[Data extract Boundary: Start]

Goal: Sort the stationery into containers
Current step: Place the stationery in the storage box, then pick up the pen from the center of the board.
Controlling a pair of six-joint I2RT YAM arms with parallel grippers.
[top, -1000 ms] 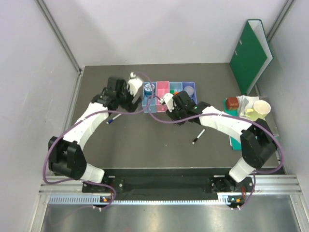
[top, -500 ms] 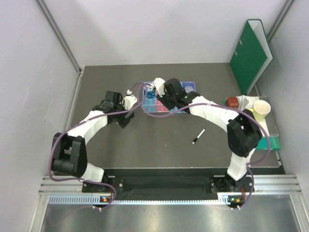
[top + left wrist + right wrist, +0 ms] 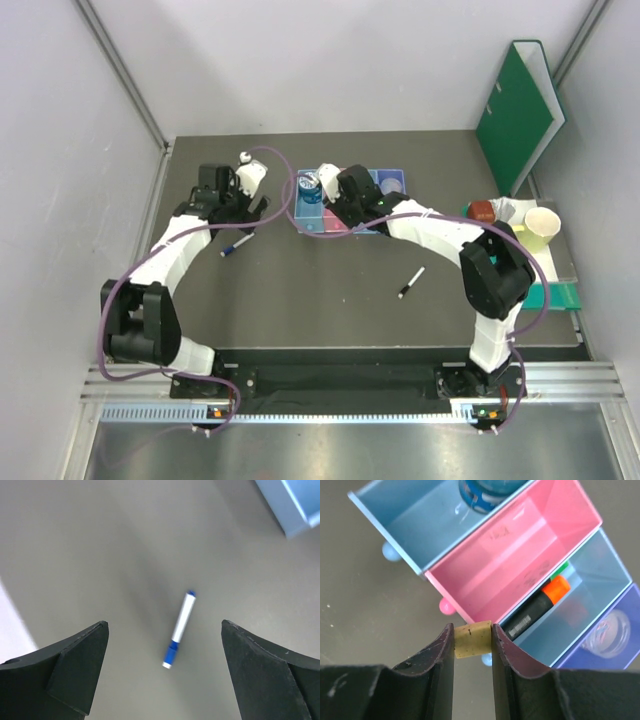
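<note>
The row of joined trays point(image 3: 404, 178) stands at the back middle. The blue tin point(image 3: 310, 186) is in the left light blue tray point(image 3: 415, 525). The pink tray point(image 3: 520, 555) holds nothing. Highlighters with an orange cap point(image 3: 556, 589) and a green cap point(image 3: 562, 569) lie in the second light blue tray. The grey-lilac pot point(image 3: 393, 185) is in the purple tray. My right gripper point(image 3: 473, 640) is shut on a small tan eraser point(image 3: 473, 638) over the pink tray's near edge. My left gripper point(image 3: 165, 675) is open above a blue-and-white pen point(image 3: 180, 630). A black pen point(image 3: 411, 282) lies right of centre.
A green ring binder point(image 3: 520, 100) leans at the back right. A cream paper cup point(image 3: 541, 222), a reddish-brown object point(image 3: 483, 212) and a teal flat tray point(image 3: 560, 295) sit along the right edge. White walls close in the left, back and right.
My left gripper has moved left, away from the trays, to above the blue-and-white pen. My right gripper has moved from in front of the trays back over their left part.
</note>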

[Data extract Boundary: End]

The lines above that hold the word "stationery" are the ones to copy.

◆ Exercise result:
Goal: Sort the stationery into containers
Current step: Place the stationery in the storage box, then pick up the pen from the center of the board.

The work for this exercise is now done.